PROBLEM REQUIREMENTS ->
Only the number is wanted: how many lines in the material below contain "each".

>>>>

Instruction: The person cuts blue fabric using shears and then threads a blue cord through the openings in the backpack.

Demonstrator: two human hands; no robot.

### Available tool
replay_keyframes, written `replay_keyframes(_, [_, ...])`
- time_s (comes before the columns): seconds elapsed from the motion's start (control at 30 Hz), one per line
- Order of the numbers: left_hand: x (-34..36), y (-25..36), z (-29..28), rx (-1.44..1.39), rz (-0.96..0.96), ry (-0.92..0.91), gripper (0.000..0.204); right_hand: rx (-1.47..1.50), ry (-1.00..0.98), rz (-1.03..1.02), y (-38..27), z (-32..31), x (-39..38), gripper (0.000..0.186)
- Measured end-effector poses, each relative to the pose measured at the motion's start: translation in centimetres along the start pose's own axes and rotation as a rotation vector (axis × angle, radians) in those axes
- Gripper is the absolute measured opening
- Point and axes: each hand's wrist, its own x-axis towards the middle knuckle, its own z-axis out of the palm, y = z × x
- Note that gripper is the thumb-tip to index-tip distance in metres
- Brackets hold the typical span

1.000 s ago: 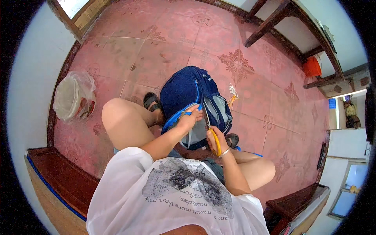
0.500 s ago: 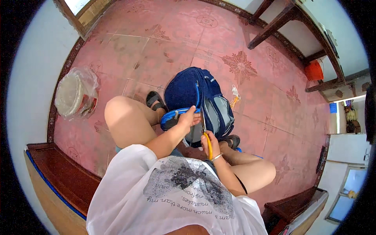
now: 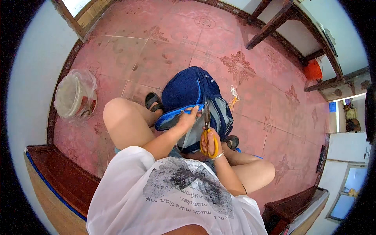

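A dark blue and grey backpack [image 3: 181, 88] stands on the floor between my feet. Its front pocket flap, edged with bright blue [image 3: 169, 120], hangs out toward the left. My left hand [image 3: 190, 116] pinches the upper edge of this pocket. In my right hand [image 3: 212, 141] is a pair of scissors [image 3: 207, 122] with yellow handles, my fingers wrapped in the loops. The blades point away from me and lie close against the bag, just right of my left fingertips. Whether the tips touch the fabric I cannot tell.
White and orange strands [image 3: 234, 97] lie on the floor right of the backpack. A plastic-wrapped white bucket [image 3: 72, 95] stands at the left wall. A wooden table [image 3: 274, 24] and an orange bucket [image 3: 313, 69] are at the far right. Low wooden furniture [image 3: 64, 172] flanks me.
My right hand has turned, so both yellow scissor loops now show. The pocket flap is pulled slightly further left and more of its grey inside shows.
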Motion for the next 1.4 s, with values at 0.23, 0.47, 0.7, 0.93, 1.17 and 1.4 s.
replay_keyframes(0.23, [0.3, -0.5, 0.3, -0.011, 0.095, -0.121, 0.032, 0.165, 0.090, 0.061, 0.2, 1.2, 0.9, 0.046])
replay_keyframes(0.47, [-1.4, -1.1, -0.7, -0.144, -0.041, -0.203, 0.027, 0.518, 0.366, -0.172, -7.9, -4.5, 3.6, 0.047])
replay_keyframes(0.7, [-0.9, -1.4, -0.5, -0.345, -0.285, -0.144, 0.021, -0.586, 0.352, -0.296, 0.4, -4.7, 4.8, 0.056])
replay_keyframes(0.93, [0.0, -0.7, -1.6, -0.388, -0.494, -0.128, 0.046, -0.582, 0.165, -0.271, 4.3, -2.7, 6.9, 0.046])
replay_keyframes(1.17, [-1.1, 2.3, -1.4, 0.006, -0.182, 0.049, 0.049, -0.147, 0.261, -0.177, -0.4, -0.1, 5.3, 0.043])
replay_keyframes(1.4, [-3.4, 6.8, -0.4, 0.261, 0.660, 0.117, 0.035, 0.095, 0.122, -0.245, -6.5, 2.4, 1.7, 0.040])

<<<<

SOLUTION FOR THIS TASK ->
2